General Facts about Estonia
Area: 45 226 sq.km
Total national border length: 1,450.2 km
Length of Estonia’s Baltic coastline: 768.6 km
Population: 1,364 million (Source: Population Register in year 2000)
Borders with: Latvia, Russia
Languages of Estonia
Official Language: Estonian
Estonian is, spoken by about 1.1 million people in Estonia and thousands in various emigrant communities. Estonian is Uralic language and is closely related to Finnish.
Geography of Estonia
Estonia is a flat country covering 45,226 square kilometers. Estonia has many islands - the largest are Saaremaa (literally, island land), and Hiiumaa. The two islands are common Estonian vacation spots. The country's highest point, Suur Munamägi (Egg Mountain), is in the hilly southeast and reaches 318 meters above sea level. The country has over 1,400 natural and artificial lakes.
Estonians resisted the Vikings, Danes, Swedes, and Russians before the 13th century. In 1346, the Danes, who possessed northern Estonia, sold the land to the Teutonic Knights of Germany, who already possessed Livonia. The Teutonic Knights reduced the Estonians to serfdom. In 1526, the Swedes took over. After 1721, when Russia succeeded Sweden as the ruling power under the Peace of Nystad, the Estonians were subject to a double bondage—the Balts and the czarist officials. The oppression lasted until the closing months of World War I, when Estonia finally achieved independence after a victorious war (1918–1920). But shortly after the start of World War II, the nation was occupied by Russian troops and incorporated as the 16th republic of the USSR in 1940. Germany occupied the nation from 1941 to 1944, when it was retaken by the Soviets.
Estonia declared independence from the Soviet Union in 1990. Soviet resistance ensued but the Soviet Union acknowledged Estonian nationhood on Sept. 6, 1991. UN membership followed on Sept. 17. The newly independent nation embraced free-market reforms. Fueled by foreign investments advances continued. In 2004, Estonia became a member of the EU as well as of NATO.
Estonia incorporates indigenous heritage with mainstream Nordic and European cultural aspects. Because of its history and geography, Estonia's culture has been influenced by the traditions of the adjacent area's various Finnic, Baltic, Slavic and Germanic peoples as well as former dominant powers - Sweden and Russia.
Today, Estonian society encourages liberty and liberalism, discouraging centralised power and corruption. The Protestant work ethic remains a significant cultural staple, and free education is a highly prized institution. Like the mainstream culture in the other Nordic countries, Estonian culture can be seen to build upon the ascetic environmental realities and traditional livelihoods, a heritage of comparatively widespread egalitarianism out of practical reasons and the ideals of closeness to nature and self-sufficiency.

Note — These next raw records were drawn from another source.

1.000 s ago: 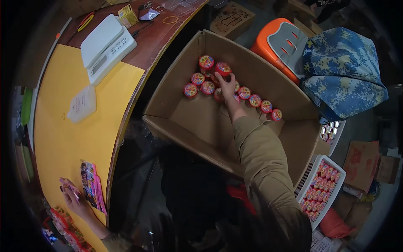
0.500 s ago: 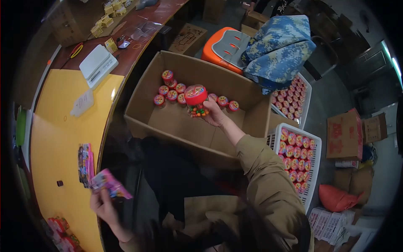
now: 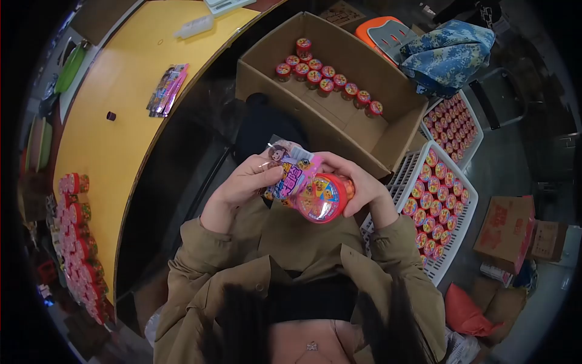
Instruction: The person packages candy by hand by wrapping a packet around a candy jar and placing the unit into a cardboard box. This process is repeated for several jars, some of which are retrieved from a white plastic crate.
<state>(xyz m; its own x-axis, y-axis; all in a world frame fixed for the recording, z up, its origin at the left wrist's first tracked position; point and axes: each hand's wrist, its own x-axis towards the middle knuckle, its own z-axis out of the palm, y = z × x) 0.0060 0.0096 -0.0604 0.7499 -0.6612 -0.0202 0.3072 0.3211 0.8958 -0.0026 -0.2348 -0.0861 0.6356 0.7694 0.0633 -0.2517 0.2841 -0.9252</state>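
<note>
My left hand (image 3: pixel 241 182) pinches a pink printed plastic packet (image 3: pixel 292 173) between thumb and fingers in front of my chest. Right against it, my right hand (image 3: pixel 362 185) grips a candy jar (image 3: pixel 321 199) by its side, its round red lid facing up toward me. The packet overlaps the jar's upper left edge in this view. Beyond my hands stands an open cardboard box (image 3: pixel 276 97) with several similar red-lidded jars (image 3: pixel 325 86) inside. A small pile of matching packets (image 3: pixel 167 91) lies on the yellow table (image 3: pixel 112 151) to my left.
Two white baskets of jars stand at the right, the nearer basket (image 3: pixel 470 209) beside my elbow. More jars (image 3: pixel 79 242) line the table's left side. An orange stool (image 3: pixel 376 33) with a blue camouflage cloth (image 3: pixel 448 54) is behind the box. A bottle (image 3: pixel 194 27) lies on the table.
My right hand has brought the jar back from over the box to my chest. My left hand has carried the packet from the table edge to meet it. The view has shifted.
</note>
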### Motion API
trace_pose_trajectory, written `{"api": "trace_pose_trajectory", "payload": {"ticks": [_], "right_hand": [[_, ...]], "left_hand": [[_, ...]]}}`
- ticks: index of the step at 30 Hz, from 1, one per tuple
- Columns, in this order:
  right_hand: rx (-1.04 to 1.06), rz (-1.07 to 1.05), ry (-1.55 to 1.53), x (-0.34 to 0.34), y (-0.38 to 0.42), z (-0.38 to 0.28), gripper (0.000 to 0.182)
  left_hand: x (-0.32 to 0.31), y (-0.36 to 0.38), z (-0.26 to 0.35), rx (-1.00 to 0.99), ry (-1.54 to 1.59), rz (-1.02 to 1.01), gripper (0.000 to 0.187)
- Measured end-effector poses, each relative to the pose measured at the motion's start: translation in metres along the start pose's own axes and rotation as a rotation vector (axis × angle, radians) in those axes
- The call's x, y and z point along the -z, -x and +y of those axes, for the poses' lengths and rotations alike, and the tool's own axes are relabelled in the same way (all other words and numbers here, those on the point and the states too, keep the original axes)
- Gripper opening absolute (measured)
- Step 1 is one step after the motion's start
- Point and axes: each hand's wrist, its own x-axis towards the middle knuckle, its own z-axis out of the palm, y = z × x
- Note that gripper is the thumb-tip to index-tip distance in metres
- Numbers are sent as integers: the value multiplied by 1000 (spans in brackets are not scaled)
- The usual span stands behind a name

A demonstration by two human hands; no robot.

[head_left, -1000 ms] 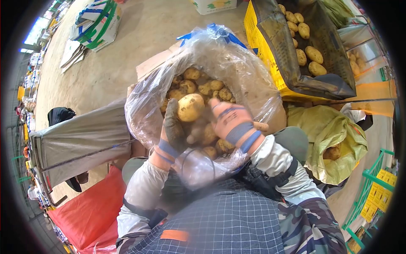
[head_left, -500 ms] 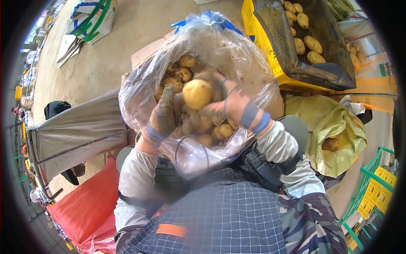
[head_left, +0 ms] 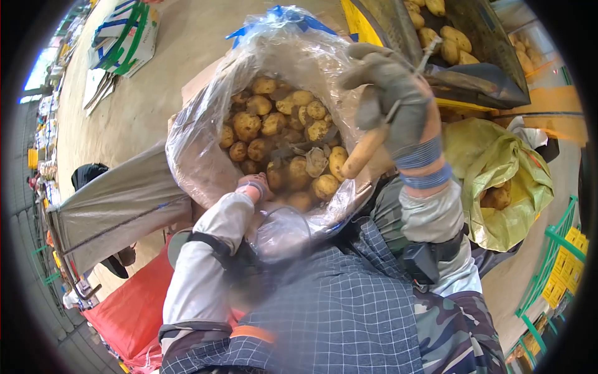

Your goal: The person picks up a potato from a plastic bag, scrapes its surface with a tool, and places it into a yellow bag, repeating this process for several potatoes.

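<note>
Right hand [head_left: 398, 103], gloved in orange and grey with blue cuff bands, is raised over the right side of the clear plastic bag [head_left: 198, 153], near the yellow crate [head_left: 362, 23]. It grips a wooden-handled tool [head_left: 362, 156] across the palm: the tan handle slants down toward the potatoes [head_left: 272, 123], the thin shaft runs up past the hand. Forefingers and thumb are parted, pointing left, with no potato seen between them. Left hand [head_left: 254, 182] is low at the near-left edge of the potatoes, inside the bag opening; its fingers are hidden, so whether they pinch, press or spread cannot be told. The potatoes lie heaped in the bag, many soil-marked, with one pale, wrinkled piece [head_left: 316, 161] among those at right. The bag's far rim carries blue plastic [head_left: 286, 19]; brown cardboard shows just beyond its left side. The crate, dark-lined, holds more potatoes, larger and paler-looking. At right, a yellow-green sack [head_left: 520, 215] stands open with at least one brown potato [head_left: 496, 196] visible. At left: grey cloth [head_left: 118, 199] and red sheeting [head_left: 134, 321]. Far left, a white-and-green carton [head_left: 142, 43] sits on the floor.
</note>
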Motion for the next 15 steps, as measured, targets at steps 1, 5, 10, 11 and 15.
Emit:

The Estonian Academy of Arts is providing higher education in art, design, architecture, media and University of Tartu has an approach to popularise native culture such as native construction, native blacksmithing, native textile design, traditional handicraft and traditional music, but also jazz and church music.
Almost half of Estonian territory is covered by forest. The area of forest stands has more than doubled during the last 50 years. Estonia is situated on a border area where the coniferous Siberian taiga opens onto a European zone of deciduous forests. There are 87 native and more than 500 introduced tree and bush species recorded.
Estonia is rich in wetlands. There are some 165 000 marshes greater than one hectare in area. Total area of marshes and swamp forests measures 1 009 101 ha which is over one fifth of the country’s territory.
Estonia has had a market economy since the end of the 1990s and one of the highest per capita income levels in Eastern Europe. As the largest city, Tallinn has emerged as a financial centre and the Tallinn Stock Exchange joined recently with the OMX system. The current government has pursued tight fiscal policies, resulting in balanced budgets and low public debt.